Among the many new books published every month is a shelf full of notable anthologies, each one showcasing the work of writers united by genre, form, or theme. The Anthologist highlights a few recently released collections, including Shapes of Native Nonfiction: Collected Essays by Contemporary Writers edited by Elissa Washuta and Theresa Warburton.
In 1992 editor Margaret Busby compiled Daughters of Africa, a landmark anthology of writing by women of African descent. Twenty-seven years later, Busby has put together a follow-up anthology, New Daughters of Africa: An International Anthology of Writing by Women of African Descent (Amistad, May 2019).
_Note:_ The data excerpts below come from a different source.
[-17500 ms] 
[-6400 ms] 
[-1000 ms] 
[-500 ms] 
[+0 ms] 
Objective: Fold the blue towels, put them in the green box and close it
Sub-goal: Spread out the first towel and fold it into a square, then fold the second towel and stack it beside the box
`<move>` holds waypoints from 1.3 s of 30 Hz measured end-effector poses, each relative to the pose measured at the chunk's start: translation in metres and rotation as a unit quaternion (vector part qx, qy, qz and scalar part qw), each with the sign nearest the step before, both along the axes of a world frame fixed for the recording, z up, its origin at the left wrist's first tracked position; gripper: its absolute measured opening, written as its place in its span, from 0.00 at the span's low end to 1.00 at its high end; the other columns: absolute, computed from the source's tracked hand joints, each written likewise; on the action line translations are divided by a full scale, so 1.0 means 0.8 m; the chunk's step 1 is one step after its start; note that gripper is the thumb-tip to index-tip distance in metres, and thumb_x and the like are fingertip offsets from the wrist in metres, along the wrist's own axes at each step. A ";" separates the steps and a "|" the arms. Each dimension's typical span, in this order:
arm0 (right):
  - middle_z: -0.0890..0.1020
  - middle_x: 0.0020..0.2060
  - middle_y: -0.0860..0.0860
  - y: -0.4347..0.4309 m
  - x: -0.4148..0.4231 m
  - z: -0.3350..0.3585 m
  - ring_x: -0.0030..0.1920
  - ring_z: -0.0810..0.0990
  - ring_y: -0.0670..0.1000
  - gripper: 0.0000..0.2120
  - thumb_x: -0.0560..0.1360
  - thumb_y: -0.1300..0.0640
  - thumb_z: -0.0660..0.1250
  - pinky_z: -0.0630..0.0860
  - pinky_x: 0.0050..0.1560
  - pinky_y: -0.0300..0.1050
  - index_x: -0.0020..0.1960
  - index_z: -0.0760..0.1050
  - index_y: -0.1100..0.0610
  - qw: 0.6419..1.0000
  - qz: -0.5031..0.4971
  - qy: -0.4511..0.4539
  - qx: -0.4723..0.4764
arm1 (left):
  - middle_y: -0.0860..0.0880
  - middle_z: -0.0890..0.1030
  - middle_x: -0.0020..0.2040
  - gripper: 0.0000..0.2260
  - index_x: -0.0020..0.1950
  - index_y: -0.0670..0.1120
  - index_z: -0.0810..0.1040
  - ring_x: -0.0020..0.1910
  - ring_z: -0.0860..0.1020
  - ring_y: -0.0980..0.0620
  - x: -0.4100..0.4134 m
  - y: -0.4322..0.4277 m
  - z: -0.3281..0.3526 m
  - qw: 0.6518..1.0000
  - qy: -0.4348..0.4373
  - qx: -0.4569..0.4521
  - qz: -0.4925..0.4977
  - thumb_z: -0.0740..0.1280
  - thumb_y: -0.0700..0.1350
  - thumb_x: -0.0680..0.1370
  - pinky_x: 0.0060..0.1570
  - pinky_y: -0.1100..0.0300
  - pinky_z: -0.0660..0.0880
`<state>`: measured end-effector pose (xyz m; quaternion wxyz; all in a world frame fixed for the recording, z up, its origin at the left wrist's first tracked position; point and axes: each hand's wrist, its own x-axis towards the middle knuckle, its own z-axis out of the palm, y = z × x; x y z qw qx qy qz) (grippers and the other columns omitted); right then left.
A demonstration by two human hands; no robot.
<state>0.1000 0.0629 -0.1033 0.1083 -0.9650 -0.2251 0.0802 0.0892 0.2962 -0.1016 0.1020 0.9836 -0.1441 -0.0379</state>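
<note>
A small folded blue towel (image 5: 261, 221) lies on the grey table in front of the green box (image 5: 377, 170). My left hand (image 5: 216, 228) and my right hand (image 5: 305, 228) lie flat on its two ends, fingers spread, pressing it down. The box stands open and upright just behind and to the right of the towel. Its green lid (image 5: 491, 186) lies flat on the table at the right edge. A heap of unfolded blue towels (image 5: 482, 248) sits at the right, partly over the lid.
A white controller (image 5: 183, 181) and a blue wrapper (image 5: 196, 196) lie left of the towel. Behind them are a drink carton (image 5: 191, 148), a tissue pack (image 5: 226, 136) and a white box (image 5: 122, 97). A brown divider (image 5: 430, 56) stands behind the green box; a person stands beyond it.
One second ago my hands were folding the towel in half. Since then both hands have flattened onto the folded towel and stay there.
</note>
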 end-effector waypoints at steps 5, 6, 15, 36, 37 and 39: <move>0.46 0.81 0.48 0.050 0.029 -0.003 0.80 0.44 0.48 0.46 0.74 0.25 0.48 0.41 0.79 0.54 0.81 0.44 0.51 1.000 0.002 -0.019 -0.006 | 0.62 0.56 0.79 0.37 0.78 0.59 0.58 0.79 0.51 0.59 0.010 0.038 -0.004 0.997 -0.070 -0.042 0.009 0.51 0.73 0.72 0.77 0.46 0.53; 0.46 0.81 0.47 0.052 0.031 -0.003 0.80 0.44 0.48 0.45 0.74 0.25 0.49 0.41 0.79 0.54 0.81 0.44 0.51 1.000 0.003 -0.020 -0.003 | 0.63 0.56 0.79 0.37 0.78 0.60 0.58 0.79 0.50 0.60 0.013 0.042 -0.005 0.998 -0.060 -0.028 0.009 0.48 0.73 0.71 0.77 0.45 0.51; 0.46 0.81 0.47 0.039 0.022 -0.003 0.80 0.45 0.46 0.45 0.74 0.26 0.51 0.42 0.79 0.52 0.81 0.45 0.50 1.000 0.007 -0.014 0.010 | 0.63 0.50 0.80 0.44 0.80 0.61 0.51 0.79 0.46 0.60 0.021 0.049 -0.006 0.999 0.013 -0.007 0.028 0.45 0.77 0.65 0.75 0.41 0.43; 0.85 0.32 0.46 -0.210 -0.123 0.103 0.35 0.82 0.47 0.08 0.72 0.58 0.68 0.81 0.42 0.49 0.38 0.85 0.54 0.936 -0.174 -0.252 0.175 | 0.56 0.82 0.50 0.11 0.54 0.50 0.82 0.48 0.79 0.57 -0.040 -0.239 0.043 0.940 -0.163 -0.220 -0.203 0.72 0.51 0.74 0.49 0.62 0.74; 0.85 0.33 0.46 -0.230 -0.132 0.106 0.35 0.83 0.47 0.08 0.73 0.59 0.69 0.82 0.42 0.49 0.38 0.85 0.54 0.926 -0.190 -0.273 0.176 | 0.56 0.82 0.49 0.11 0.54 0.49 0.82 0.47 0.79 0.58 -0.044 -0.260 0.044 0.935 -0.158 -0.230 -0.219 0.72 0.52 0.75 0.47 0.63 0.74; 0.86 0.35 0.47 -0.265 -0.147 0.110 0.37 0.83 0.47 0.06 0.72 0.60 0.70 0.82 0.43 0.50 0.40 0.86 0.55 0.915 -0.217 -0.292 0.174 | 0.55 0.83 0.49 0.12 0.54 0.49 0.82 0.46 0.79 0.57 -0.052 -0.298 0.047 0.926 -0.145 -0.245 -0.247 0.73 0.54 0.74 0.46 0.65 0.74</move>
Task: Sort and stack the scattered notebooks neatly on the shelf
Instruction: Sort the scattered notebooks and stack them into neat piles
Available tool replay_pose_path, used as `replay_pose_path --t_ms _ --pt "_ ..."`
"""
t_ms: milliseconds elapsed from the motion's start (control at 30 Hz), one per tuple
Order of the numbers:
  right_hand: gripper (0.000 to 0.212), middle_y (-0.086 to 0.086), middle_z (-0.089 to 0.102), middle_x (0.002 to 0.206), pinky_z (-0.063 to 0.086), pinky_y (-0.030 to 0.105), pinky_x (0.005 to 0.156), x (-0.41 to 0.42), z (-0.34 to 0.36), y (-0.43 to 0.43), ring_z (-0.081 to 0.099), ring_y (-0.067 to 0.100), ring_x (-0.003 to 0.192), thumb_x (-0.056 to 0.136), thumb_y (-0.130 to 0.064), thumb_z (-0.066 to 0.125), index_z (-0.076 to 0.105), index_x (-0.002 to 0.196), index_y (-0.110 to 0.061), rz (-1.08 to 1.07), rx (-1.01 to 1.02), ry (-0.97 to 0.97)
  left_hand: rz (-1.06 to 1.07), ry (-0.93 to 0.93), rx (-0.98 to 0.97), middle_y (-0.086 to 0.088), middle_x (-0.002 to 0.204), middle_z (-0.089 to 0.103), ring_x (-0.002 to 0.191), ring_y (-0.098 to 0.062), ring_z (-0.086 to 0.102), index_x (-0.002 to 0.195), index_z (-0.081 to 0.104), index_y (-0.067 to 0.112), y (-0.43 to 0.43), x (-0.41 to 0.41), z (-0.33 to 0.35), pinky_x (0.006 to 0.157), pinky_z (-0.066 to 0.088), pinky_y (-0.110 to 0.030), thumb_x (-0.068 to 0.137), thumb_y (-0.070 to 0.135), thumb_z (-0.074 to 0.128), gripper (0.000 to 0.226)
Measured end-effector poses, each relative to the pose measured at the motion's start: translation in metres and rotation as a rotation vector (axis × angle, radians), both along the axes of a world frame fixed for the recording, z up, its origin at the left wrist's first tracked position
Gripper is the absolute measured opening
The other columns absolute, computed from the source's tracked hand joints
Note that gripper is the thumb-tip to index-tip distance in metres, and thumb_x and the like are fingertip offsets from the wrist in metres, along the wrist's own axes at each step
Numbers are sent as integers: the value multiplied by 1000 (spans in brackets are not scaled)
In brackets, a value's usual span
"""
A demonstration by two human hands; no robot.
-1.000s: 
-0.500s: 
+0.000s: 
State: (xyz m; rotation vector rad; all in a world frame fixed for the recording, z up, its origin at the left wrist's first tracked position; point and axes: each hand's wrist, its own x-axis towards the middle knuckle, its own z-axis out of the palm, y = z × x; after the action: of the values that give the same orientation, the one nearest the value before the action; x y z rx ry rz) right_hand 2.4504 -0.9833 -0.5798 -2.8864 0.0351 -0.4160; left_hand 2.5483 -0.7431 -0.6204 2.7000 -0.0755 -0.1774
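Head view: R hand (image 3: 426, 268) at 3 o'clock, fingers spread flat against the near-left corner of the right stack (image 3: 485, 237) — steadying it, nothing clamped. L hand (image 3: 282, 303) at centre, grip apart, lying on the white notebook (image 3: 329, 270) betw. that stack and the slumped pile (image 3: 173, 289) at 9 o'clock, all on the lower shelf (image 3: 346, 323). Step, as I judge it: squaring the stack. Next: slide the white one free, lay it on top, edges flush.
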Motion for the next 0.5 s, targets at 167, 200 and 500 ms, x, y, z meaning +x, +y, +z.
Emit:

One thousand pages long, the collection features more than two hundred poets and prose writers from the nineteenth century to present day, including Edwidge Danticat, Nawal El Saadawi, and Margo Jefferson.
In The Eloquent Poem: 128 Contemporary Poems and Their Making (Persea Books, May 2019), more than a hundred poets share previously unpublished poems along with micro-essays about the genesis of those poems. Edited by poet Elise Paschen, the collection is organized into different poetic approaches such as persona poems, eclogues, and ekphrastic poems. The book opens with an ars poetica by Joy Harjo and ends with a collage poem by Kevin Prufer.
Deborah Miranda, Terese Marie Mailhot, and many more have contributed essays to Shapes of Native Nonfiction: Collected Essays by Contemporary Writers (University of Washington Press, June 2019). Drawing on the craft of basket weaving, editors Elissa Washuta and Theresa Warburton have organized the essays around four terms—technique, coiling, plaiting, and twining—to “establish the unique, pivotal work that Native authors are doing to explore the boundaries of form.”
“What we have here is a new kind of music,” writes editor Cynthia Cruz in the introduction to Other Musics: New Latina Poetry (University of Oklahoma Press, April 2019). “A new generation of Latina/x poets is making beautiful, smart, and interesting poetry, incorporating not just the Latino/a tradition but also incorporating postmodernism, post-postmodernism and new attempts at lyricism.” Contributors include Xochiquetzal Candelaria and Ada Limón.